What you need to do> Extract the final stretch of the data: the line that contains "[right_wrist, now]" and every line after it, unaltered, and no other lines.

Provided material>
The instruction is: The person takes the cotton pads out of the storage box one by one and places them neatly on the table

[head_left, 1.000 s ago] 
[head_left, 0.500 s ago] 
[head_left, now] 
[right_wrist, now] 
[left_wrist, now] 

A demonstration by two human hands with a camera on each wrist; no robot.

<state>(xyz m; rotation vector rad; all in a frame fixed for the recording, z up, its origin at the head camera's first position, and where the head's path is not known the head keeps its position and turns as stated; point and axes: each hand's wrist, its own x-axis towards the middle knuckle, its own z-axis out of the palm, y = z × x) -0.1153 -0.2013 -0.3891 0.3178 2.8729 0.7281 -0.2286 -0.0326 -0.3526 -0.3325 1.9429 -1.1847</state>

Written answer>
[right_wrist, now] 
[left_wrist, now] 

A demonstration by two human hands with a camera on each wrist; no robot.

<state>(xyz m; rotation vector rad; all in a frame fixed for the recording, z up, its origin at the head camera's first position, and where the head's path is not known the head keeps its position and turns as stated; point and axes: each hand's wrist, its own x-axis towards the middle knuckle, its own z-axis out of the palm, y = z × x) -0.1153 -0.2013 -0.3891 0.3178 2.8729 0.7281 -0.2286 -0.0326 -0.3526 -0.3325 1.9429 -1.1847</state>

Work on this exercise is complete, and nothing remains.